• What is needed:
A word-for-word copy of the listing, free of images, is the expected answer.

-- Opening Marker --

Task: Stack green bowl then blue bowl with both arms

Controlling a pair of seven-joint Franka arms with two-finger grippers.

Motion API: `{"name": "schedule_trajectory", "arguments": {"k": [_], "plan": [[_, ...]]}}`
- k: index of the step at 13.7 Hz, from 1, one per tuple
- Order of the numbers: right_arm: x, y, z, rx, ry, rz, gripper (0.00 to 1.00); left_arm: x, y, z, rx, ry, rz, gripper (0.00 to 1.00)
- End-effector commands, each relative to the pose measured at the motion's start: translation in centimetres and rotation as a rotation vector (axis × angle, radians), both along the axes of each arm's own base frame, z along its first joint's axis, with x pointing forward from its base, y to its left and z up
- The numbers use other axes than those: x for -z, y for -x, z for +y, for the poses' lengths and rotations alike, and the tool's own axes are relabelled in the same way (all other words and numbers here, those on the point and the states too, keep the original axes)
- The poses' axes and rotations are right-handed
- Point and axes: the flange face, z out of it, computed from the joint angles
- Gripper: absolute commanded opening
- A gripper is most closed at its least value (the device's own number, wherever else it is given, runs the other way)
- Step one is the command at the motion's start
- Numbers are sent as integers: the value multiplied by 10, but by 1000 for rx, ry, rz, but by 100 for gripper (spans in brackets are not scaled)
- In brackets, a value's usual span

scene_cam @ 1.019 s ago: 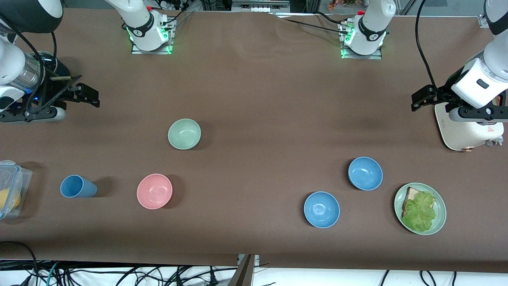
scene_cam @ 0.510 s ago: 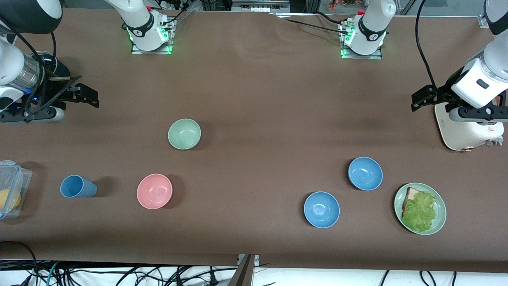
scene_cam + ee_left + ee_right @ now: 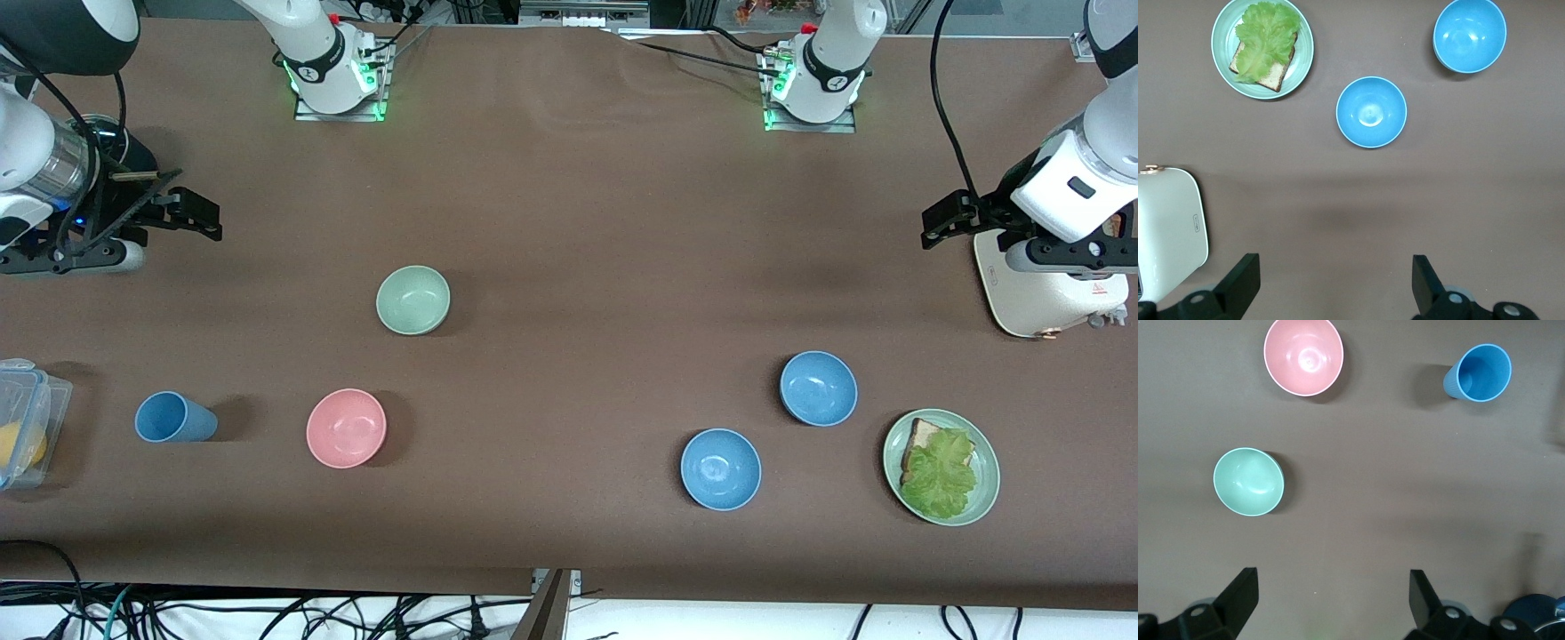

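The pale green bowl point(image 3: 412, 300) sits upright on the brown table, toward the right arm's end; it also shows in the right wrist view point(image 3: 1249, 481). Two blue bowls that look alike sit toward the left arm's end, one point(image 3: 818, 388) farther from the front camera than the other point(image 3: 720, 468). Both show in the left wrist view, the first point(image 3: 1371, 111) and the second point(image 3: 1469, 35). My right gripper point(image 3: 200, 215) is open and empty over bare table, apart from the green bowl. My left gripper point(image 3: 944, 220) is open and empty over the table beside a white appliance.
A pink bowl point(image 3: 346, 428) and a blue cup point(image 3: 173, 417) stand nearer the front camera than the green bowl. A clear plastic box point(image 3: 22, 422) sits at the right arm's end. A green plate point(image 3: 985, 498) with bread and lettuce and a white appliance point(image 3: 1049, 298) are at the left arm's end.
The right arm has shifted very slightly. The bowls and the left arm have not moved.
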Motion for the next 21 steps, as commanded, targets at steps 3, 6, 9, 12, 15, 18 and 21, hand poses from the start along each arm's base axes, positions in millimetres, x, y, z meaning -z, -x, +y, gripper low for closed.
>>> {"name": "schedule_trajectory", "arguments": {"k": [3, 6, 9, 12, 15, 18, 21], "plan": [[-4, -2, -3, -2, 2, -1, 100, -6, -1, 1, -9, -21, 2, 100], [4, -6, -5, -5, 10, 10, 100, -6, -1, 1, -9, -19, 3, 100], [22, -10, 1, -19, 15, 47, 100, -6, -1, 2, -9, -19, 3, 100], [41, -15, 4, -51, 5, 89, 100, -6, -1, 2, -9, -19, 3, 100], [55, -14, 22, -80, -11, 89, 100, -6, -1, 2, -9, -19, 3, 100], [117, -13, 52, -83, -76, 43, 100, -6, -1, 2, -9, -18, 3, 100], [185, 3, 102, -32, -62, 4, 100, -6, -1, 2, -9, -18, 3, 100]]}}
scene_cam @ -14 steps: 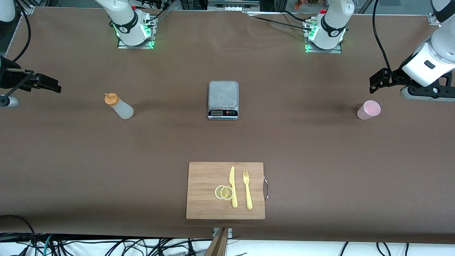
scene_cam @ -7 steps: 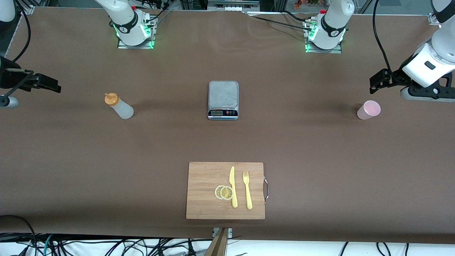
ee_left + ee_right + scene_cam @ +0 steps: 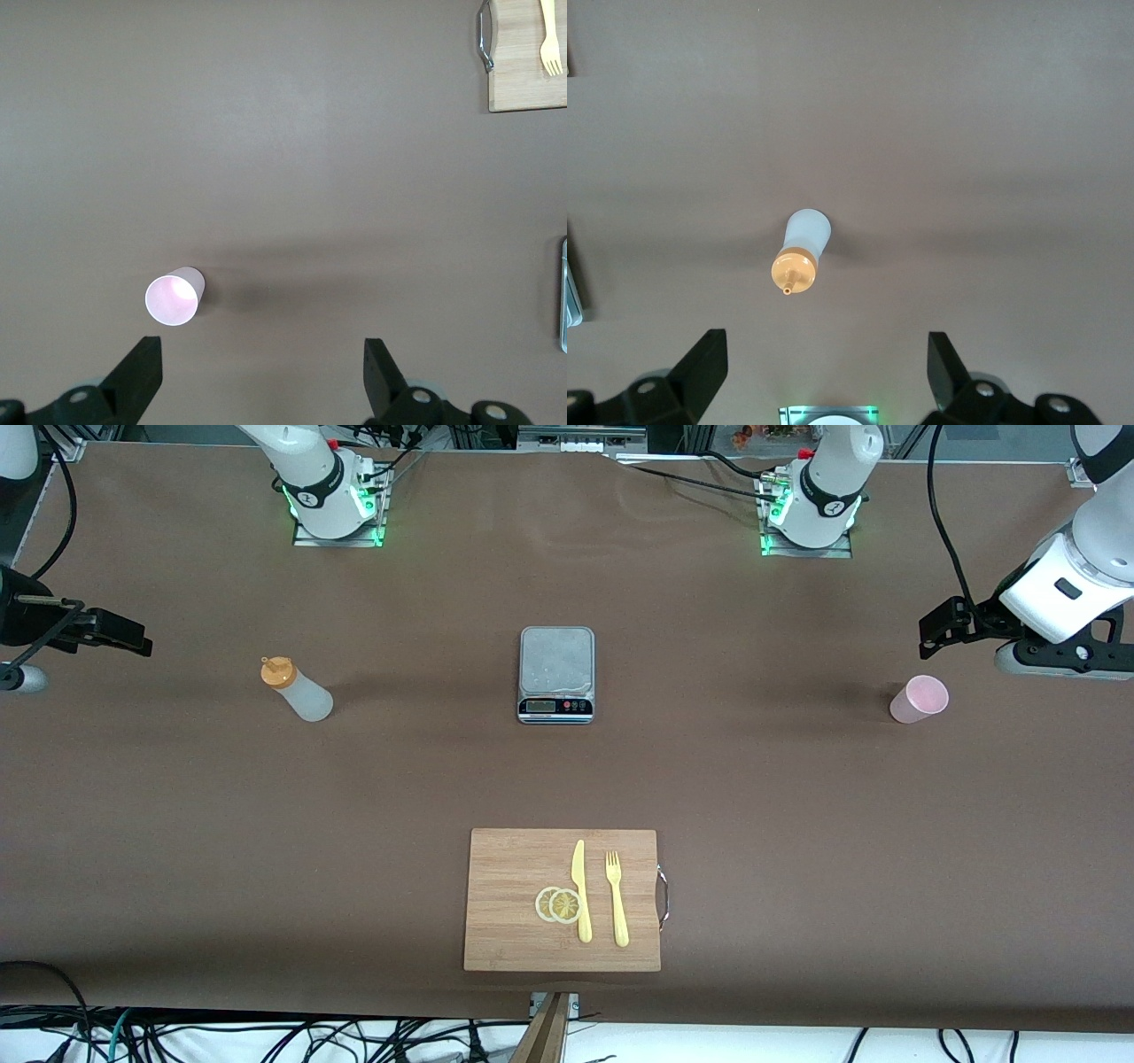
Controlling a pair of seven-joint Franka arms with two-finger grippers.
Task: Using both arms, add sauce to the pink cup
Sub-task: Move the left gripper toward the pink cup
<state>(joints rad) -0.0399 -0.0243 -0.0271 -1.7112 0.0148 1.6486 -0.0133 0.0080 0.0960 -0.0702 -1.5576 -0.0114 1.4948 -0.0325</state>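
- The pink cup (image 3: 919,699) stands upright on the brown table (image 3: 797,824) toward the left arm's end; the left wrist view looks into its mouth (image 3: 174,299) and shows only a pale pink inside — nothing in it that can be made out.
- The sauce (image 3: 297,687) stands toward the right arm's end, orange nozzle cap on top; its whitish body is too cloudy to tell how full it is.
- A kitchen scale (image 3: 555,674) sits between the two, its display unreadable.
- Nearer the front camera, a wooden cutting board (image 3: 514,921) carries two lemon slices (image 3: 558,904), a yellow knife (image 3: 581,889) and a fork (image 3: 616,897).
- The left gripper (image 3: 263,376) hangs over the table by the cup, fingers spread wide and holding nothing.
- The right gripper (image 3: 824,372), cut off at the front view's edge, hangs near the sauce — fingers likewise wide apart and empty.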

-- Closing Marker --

• Response area:
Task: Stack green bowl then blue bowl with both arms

Controlling a pair of seven-joint Franka arms with two-finger grippers.

Motion API: `{"name": "schedule_trajectory", "arguments": {"k": [_], "plan": [[_, ...]]}}`
- k: index of the step at 13.7 Hz, from 1, one per tuple
- Order of the numbers: right_arm: x, y, z, rx, ry, rz, gripper (0.00 to 1.00); left_arm: x, y, z, rx, ry, rz, gripper (0.00 to 1.00)
- End-effector commands, each relative to the pose measured at the motion's start: translation in centimetres and rotation as a rotation vector (axis × angle, radians), both along the axes of each arm's own base frame, z along its first joint's axis, with x pointing forward from its base, y to its left and z up
- The numbers use other axes than those: x for -z, y for -x, z for +y, for the poses' lengths and rotations alike, and the tool's own axes are relabelled in the same way (all other words and numbers here, those on the point and the states too, keep the original axes)
- The poses' axes and rotations are right-handed
- Point and axes: the flange face, z out of it, computed from the joint angles
- Gripper: absolute commanded opening
- A gripper is most closed at its least value (the device's own number, wherever else it is given, runs the other way)
- Step one is the command at the motion's start
- Numbers are sent as integers: the value multiplied by 10, but by 1000 for rx, ry, rz, but by 100 for gripper (spans in brackets are not scaled)
- In brackets, a value's usual span

scene_cam @ 1.019 s ago: 
scene_cam @ 0.510 s ago: 
scene_cam + ee_left + ee_right @ now: 

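The pale green bowl point(image 3: 412, 300) sits upright on the brown table, toward the right arm's end; it also shows in the right wrist view point(image 3: 1249, 481). Two blue bowls that look alike sit toward the left arm's end, one point(image 3: 818, 388) farther from the front camera than the other point(image 3: 720, 468). Both show in the left wrist view, the first point(image 3: 1371, 111) and the second point(image 3: 1469, 35). My right gripper point(image 3: 200, 215) is open and empty over bare table, apart from the green bowl. My left gripper point(image 3: 944, 220) is open and empty over the table beside a white appliance.
A pink bowl point(image 3: 346, 428) and a blue cup point(image 3: 173, 417) stand nearer the front camera than the green bowl. A clear plastic box point(image 3: 22, 422) sits at the right arm's end. A green plate point(image 3: 985, 498) with bread and lettuce and a white appliance point(image 3: 1049, 298) are at the left arm's end.
The right arm has shifted very slightly. The bowls and the left arm have not moved.
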Motion for the next 21 steps, as commanded, targets at steps 3, 6, 9, 12, 15, 18 and 21, hand poses from the start along each arm's base axes, positions in millimetres, x, y, z meaning -z, -x, +y, gripper low for closed.
>>> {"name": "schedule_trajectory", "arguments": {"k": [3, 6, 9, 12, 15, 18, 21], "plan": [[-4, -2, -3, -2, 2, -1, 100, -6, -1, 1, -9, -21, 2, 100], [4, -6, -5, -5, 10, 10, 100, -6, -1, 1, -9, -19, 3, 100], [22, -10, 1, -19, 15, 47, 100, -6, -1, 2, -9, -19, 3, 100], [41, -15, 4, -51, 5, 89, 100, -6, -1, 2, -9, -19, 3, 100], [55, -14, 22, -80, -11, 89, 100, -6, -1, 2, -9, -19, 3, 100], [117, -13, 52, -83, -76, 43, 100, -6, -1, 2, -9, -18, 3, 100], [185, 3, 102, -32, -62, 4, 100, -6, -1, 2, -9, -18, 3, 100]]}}
scene_cam @ -14 steps: 
scene_cam @ -7 steps: 
ee_left + ee_right + scene_cam @ +0 steps: 
Controlling a pair of seven-joint Franka arms with two-finger grippers.
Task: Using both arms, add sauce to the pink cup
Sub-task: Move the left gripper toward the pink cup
<state>(joints rad) -0.0399 -0.0243 -0.0271 -1.7112 0.0148 1.6486 -0.0133 0.0080 0.0960 -0.0702 -1.5576 -0.0114 1.4948 -0.0325</state>
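- The pink cup (image 3: 919,699) stands upright on the brown table (image 3: 797,824) toward the left arm's end; the left wrist view looks into its mouth (image 3: 174,299) and shows only a pale pink inside — nothing in it that can be made out.
- The sauce (image 3: 297,687) stands toward the right arm's end, orange nozzle cap on top; its whitish body is too cloudy to tell how full it is.
- A kitchen scale (image 3: 555,674) sits between the two, its display unreadable.
- Nearer the front camera, a wooden cutting board (image 3: 514,921) carries two lemon slices (image 3: 558,904), a yellow knife (image 3: 581,889) and a fork (image 3: 616,897).
- The left gripper (image 3: 263,376) hangs over the table by the cup, fingers spread wide and holding nothing.
- The right gripper (image 3: 824,372), cut off at the front view's edge, hangs near the sauce — fingers likewise wide apart and empty.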

For this exercise, the work is now complete.